Là où fissures et failles, peu à peu élargies, ont permis à la pluie de pénétrer la roche et de la dissoudre, certains types de calcaire ont formé du karst. Les paysages karstiques sont souvent bien pourvus en végétation. Dans les cuvettes, la terre est même cultivable. Ces formations abritent en outre des cavités qui se sont révélées être d’importants sites préhistoriques.Dernier type de paysage méditerranéen, les bad-lands sont des collines creusées de ravins, qui font la transition entre la haute montagne et les plaines. Modelés dans certains dépôts sédimentaires, en particulier l’argile, par le ruissellement des eaux de pluie et les rivières, ils ont joué un rôle important dans l’histoire des hommes, de la Préhistoire aux Temps modernes.

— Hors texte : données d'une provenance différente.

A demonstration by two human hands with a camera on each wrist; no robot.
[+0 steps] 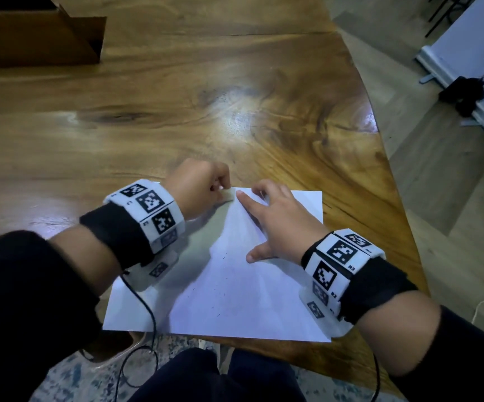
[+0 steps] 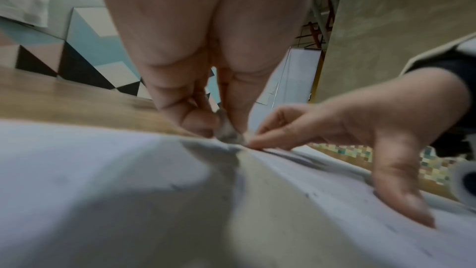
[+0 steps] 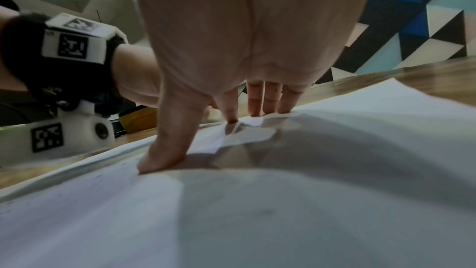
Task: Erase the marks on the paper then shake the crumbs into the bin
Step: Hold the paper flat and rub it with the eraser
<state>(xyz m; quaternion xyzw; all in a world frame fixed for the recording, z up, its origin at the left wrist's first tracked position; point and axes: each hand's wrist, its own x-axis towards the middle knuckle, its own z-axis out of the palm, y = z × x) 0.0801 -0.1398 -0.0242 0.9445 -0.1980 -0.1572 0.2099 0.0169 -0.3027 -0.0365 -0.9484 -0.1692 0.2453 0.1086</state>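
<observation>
A white sheet of paper (image 1: 235, 300) lies on the wooden table (image 1: 177, 111) near its front edge. Small dark eraser crumbs (image 1: 220, 288) are scattered down its middle. My left hand (image 1: 216, 185) is curled at the sheet's far edge, and it pinches a small grey, dirty eraser (image 2: 228, 132) against the paper (image 2: 103, 191). My right hand (image 1: 264, 210) lies spread on the sheet, its straight fingers (image 3: 257, 101) and thumb (image 3: 165, 154) pressing it down beside the eraser. The paper (image 3: 283, 211) bulges slightly under the hands. No pencil marks can be made out.
An open brown cardboard box (image 1: 40, 33) stands at the table's far left. The table's curved right edge (image 1: 380, 158) drops to the floor, where a white board (image 1: 472, 68) lies. A black cable (image 1: 145, 320) hangs from my left wrist past the front edge.
</observation>
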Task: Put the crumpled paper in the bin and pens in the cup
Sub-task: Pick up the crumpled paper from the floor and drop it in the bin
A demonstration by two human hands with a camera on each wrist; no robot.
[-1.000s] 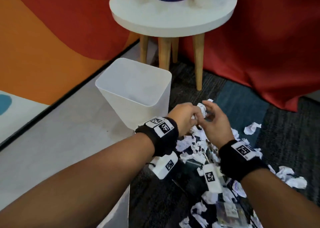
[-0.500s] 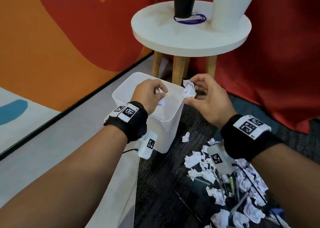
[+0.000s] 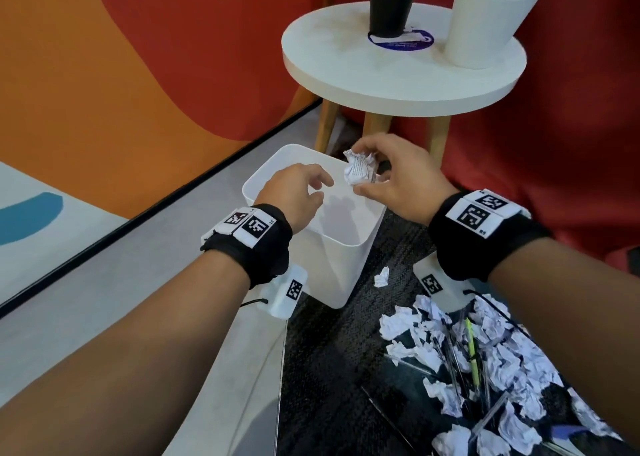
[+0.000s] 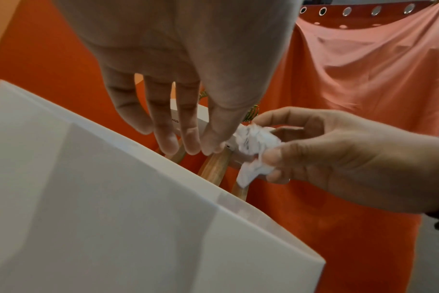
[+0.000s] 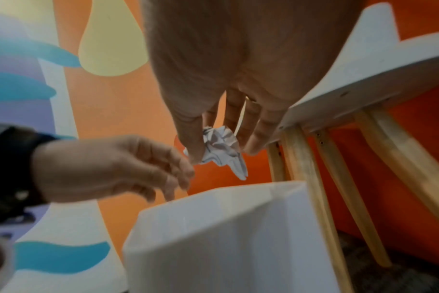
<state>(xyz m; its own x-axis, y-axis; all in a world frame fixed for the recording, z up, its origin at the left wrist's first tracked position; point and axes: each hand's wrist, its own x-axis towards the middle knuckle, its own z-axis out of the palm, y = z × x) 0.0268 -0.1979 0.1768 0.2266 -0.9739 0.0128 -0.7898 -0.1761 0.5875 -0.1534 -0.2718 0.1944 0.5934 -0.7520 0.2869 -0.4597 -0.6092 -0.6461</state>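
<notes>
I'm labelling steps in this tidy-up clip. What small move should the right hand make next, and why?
Probably let go: the right hand pinches a crumpled paper over the bin, near its far rim, and the left hand looks empty.

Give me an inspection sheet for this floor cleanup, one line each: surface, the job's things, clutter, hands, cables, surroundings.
Surface: dark carpet beside a pale grey floor strip.
Job's things: white bin standing upright on the floor; one crumpled paper ball held above the bin's far rim; paper pile with pens mixed in on the carpet; white cup on the round table.
Clutter: one stray paper scrap near the bin.
Hands: right hand pinches the ball; left hand over the bin, fingers loose, holding nothing.
Cables: thin black cords by the wrist cameras.
Surroundings: orange wall, red curtain, black pot on the table.
</notes>
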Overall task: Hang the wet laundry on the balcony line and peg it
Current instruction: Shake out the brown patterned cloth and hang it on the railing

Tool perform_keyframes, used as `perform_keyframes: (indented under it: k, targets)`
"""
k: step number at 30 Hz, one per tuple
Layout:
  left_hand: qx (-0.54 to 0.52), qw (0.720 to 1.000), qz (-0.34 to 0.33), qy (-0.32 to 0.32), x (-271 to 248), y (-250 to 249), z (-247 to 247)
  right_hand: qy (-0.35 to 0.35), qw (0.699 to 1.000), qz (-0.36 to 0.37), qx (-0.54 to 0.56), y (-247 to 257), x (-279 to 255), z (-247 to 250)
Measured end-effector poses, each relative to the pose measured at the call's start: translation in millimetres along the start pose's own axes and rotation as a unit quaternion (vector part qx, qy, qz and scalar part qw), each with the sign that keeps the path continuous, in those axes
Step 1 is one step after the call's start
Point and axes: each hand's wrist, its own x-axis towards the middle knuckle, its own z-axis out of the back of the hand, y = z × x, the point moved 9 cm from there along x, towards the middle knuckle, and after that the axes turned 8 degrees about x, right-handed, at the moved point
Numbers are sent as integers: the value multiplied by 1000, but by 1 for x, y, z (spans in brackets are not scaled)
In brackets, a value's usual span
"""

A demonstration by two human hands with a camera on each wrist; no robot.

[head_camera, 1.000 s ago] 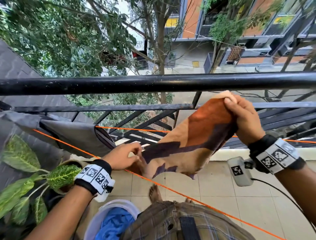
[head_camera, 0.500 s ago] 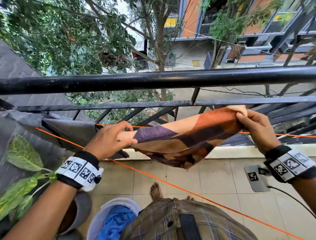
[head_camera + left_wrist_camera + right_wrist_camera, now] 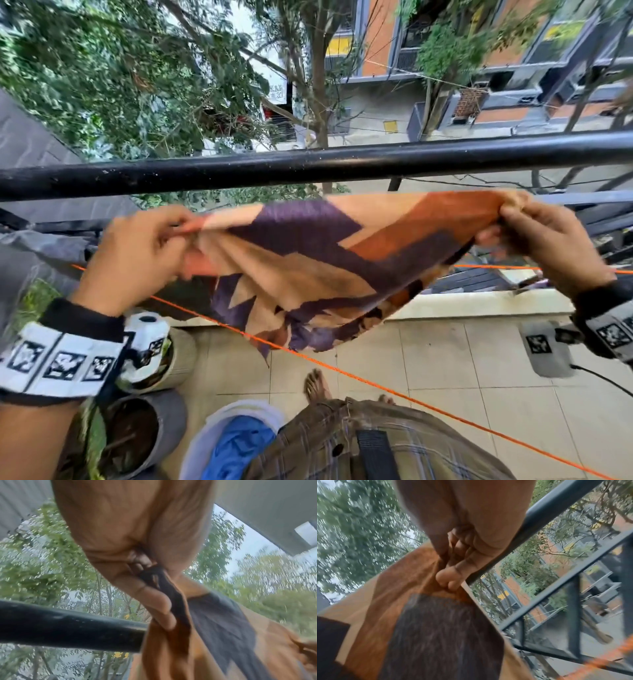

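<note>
A patterned cloth (image 3: 329, 260) in orange, purple and tan is stretched between my two hands just below the black top rail (image 3: 308, 164). My left hand (image 3: 144, 250) pinches its left corner; in the left wrist view the fingers (image 3: 154, 601) curl round bunched cloth (image 3: 214, 622). My right hand (image 3: 544, 246) pinches the right corner, and the right wrist view shows the fingertips (image 3: 450, 580) clamped on the orange cloth (image 3: 412, 588). The cloth sags above the near orange line (image 3: 342, 370). A second orange line (image 3: 496, 267) runs behind it. No pegs are in view.
A grey garment (image 3: 44, 246) hangs on the line at the left. A white basket (image 3: 202, 445) with blue laundry (image 3: 239, 445) stands on the tiled floor by my feet. Potted plants (image 3: 137, 428) crowd the lower left. The railing (image 3: 556, 601) closes off the front.
Both hands have risen and spread the cloth wider, lifting it from below the mid rail to just under the top rail. The cloth is now pulled out flatter.
</note>
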Motion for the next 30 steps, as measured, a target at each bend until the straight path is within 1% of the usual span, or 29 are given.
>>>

Des rivages toujours en mutation
La Méditerranée communique avec l’Atlantique depuis au moins cinq millions d’années. Les eaux océaniques qui s’y déversent en surface compensent une évaporation supérieure aux apports d’eau douce. Les détroits du Bosphore et des Dardanelles, qui assurent la communication avec la mer Noire, ont été, quant à eux, creusés par des effondrements qui remontent à l’Holocène.
Les côtes sont également touchées par les événements tectoniques. Ainsi, au VIe siècle, la partie occidentale de la Crète s’est-elle brusquement soulevée de neuf mètres tandis que sa partie orientale s’affaissait. Par ailleurs, les deltas des grands fleuves, tels ceux du Nil, du Rhône et du Pô, ont tendance à s’affaisser. Entre l’affaiblissement progressif des deltas, les apports sédimentaires et les mouvements tectoniques, l’équilibre est fragile, et souvent rompu. Un exemple fameux est celui du défilé des Thermopyles, dans le golfe de Lamia, en Grèce, site de batailles célèbres de l’Antiquité, dont la topographie s’est trouvée totalement bouleversée depuis.
Les rivages méditerranéens ont récemment reculé en beaucoup d’endroits à cause de la multiplication des barrages, qui piègent les sédiments au niveau des retenues. De formation récente à l’échelle géologique, les deltas pourraient ainsi bientôt disparaître.